On the night of July 24, 2023, at four in the morning, lightning struck the windowsill centimeters from the feet of Anthony Cedric Vuagniaux – at that moment he was working in the studio. He had never seen it so close before. Anyone else would have jumped back, closed the shutters, and gone to sleep. Vuagniaux stayed. The pre-dawn thunderstorm became the starting point of the album.

A composer with many years of experience could not miss such material – especially since the music came by itself. “Danse avec le tonnerre”, released on April 27, 2025 on the MELODIASTRE label, is perceived as a recording of that electric moment. It is an unfilmed movie: one storm, an hour and a half of cinema without a screen. Ten tracks in which Vuagniaux appears in all roles at once – composer, performer, producer. Everything was done by him alone, in his own studio: without samples, without covers. The music maneuvers between poetry and electric power, offering the listener an old-school, vintage sound.

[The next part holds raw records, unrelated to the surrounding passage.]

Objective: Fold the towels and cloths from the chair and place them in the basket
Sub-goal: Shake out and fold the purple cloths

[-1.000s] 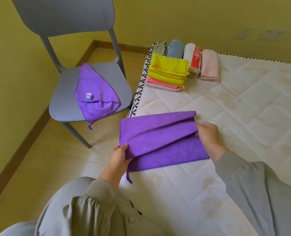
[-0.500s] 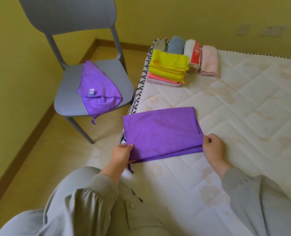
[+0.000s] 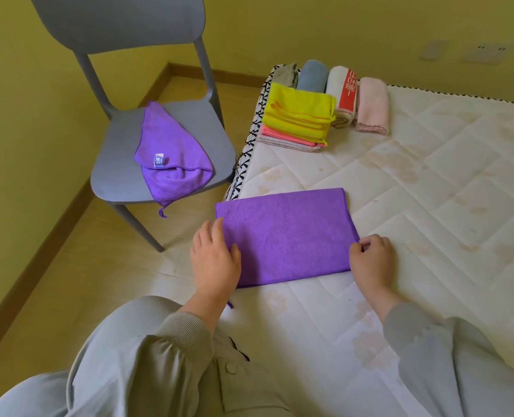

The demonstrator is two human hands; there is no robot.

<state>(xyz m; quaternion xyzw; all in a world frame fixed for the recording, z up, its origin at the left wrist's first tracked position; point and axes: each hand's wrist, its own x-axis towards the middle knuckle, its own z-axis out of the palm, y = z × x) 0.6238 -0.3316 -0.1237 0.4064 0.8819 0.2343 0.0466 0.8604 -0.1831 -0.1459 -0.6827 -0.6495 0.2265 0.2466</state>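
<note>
The folded purple cloth (image 3: pixel 286 236) is lying flat on the mattress (image 3: pixel 430 191), with its long axis running left to right between the two hands. The left hand (image 3: pixel 215 261) is resting on the cloth's left short edge, fingers (image 3: pixel 216 233) straight and loosely spread, pressing rather than gripping. The right hand (image 3: pixel 370 263) is sitting at the cloth's right short edge, its fingers (image 3: pixel 365 243) curled and seemingly pinching the near right corner. Each short end is lying directly under a hand, so folding end to end is probably coming next, and the right hand is looking better set to carry its end leftward. Beyond the cloth's left end, another purple cloth (image 3: pixel 171 158) is waiting on the chair (image 3: pixel 120 164). No basket is showing.
</note>
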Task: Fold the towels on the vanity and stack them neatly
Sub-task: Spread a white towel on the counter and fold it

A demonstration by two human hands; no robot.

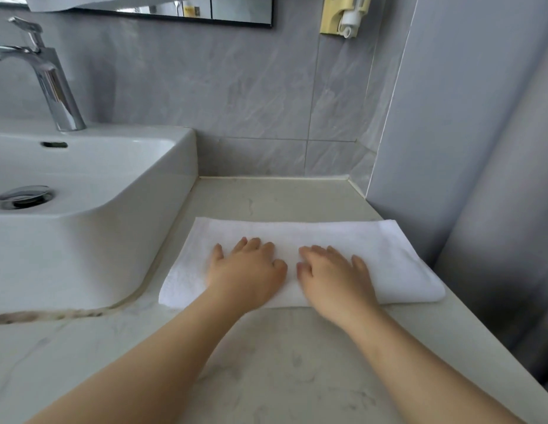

The opening track “L’écho de l’ombre” (“Echo of the Shadow”) sets an anxious premonition spilled in the air like the smell of ozone. Vuagniaux works with space: synthesizers stretch, hum, howl. There is something here from soundtracks to 1970s space cinema. The musical line flows smoothly, and the transition to “Soir de tonnerre” happens unnoticed – like a change of weather outside the window. The air thickens, the whistle gathers clouds, the tension becomes bodily. The bass guitar carries itself with the dignity of an old detective, and the clavinet adds characteristic nervous lightness. A few seconds later the thunderstorm dramaturgy discharges, giving way to “L’enivrement des rayons gamma” – a track in which Vuagniaux allows himself a slight science-fiction smile. It unfolds like a slow waltz under the crackle of fluorescent lamps: the organ hums in the background, the solina draws the orbits of strange dreams. The music captivates with effects and a feeling of controlled madness.

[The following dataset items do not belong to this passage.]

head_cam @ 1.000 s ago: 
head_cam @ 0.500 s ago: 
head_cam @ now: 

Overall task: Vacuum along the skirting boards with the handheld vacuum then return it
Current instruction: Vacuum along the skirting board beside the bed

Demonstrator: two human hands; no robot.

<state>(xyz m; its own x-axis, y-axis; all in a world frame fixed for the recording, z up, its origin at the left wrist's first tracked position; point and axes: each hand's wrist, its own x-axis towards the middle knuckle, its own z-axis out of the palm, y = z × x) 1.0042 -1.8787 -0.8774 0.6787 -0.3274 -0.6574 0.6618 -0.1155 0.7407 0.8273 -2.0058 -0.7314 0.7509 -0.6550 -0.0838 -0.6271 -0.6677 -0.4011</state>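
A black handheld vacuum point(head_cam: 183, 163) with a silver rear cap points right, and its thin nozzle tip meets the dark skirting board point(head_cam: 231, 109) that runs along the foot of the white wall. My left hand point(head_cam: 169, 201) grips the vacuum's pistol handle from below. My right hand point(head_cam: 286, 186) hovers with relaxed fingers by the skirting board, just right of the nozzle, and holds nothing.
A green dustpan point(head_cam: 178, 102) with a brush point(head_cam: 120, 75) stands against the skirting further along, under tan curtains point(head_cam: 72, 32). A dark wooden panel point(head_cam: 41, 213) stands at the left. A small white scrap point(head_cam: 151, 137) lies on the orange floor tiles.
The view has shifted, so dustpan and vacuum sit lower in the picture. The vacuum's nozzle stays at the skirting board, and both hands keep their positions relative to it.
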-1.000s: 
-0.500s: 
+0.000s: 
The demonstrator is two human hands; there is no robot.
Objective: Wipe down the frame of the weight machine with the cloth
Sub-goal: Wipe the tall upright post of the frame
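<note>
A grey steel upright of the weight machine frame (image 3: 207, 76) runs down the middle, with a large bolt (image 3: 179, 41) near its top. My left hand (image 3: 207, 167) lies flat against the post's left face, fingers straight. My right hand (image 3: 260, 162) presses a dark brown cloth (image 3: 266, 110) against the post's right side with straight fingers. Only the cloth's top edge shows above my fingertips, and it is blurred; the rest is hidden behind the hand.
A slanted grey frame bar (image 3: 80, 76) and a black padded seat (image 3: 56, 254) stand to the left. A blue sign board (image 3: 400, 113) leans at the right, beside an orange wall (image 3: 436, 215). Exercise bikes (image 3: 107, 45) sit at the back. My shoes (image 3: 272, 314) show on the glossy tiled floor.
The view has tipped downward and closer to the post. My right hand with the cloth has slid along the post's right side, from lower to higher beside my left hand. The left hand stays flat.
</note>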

Then – “Joli Cheval”. Just a month after release, the track flooded Reels and TikTok with the organic shamelessness with which strong things spread – without press releases or promo budgets. In the composition Anthony is joined by Eva Joris, Janet Stepanyan and Marion Devo – their voices add epic scope. The track emerges from childhood while remaining in the space of adult anxiety. I consider “Ménage méninges” successful – careful work with internal dialogue: sound lines are interrupted by subtle nervous accents, creating the effect of sorting through thoughts. “Soliloque” is an intimate, closed track. Its space shrinks to a room with one window. Keyboards and a sound resembling the cry of a night bird convey an atmosphere of gloomy languor. “Induire ou mourir” picks up this mood and unfolds it toward philosophical harshness: the sound becomes sharper, the texture drier, although by the finale the tension releases.
The title track “Danse avec le tonnerre” is the culmination and the heart of the album. It develops slowly, like a storm front: first the distant rumble of synthesizers, then bass and percussion enter, and at some point you catch yourself already dancing. The lightning that struck the windowsill – here it acquires rhythm. After the title track the author may have found his calm, because “Essence de la raison” more resembles improvisations with light arrangements. The composition explains what was experienced – colder, more structured, but with the same smoldering tension. The album ends with “Les fleuves du déni” (“The Rivers of Denial”) – the second viral track. Its popularity is understandable: a cinematic, wide composition, like the end credits of a film you want to rewatch. The river of denial here is both a refusal to accept the end, an unwillingness to let go of the silence after the music, and a simple desire to press repeat again.

“Danse avec le tonnerre” is the music in which Anthony Cedric Vuagniaux speaks from the very night when lightning came to him personally. And of course it is logical that David Lynch published his tracks on his blog: they share a similar aesthetic – beauty with a flaw, where the flaw becomes the essence. The storm here is a metaphor. The dance is a way of survival. And vintage cinema is the point of view.
Listen to “Danse avec le tonnerre”. Preferably at four in the morning.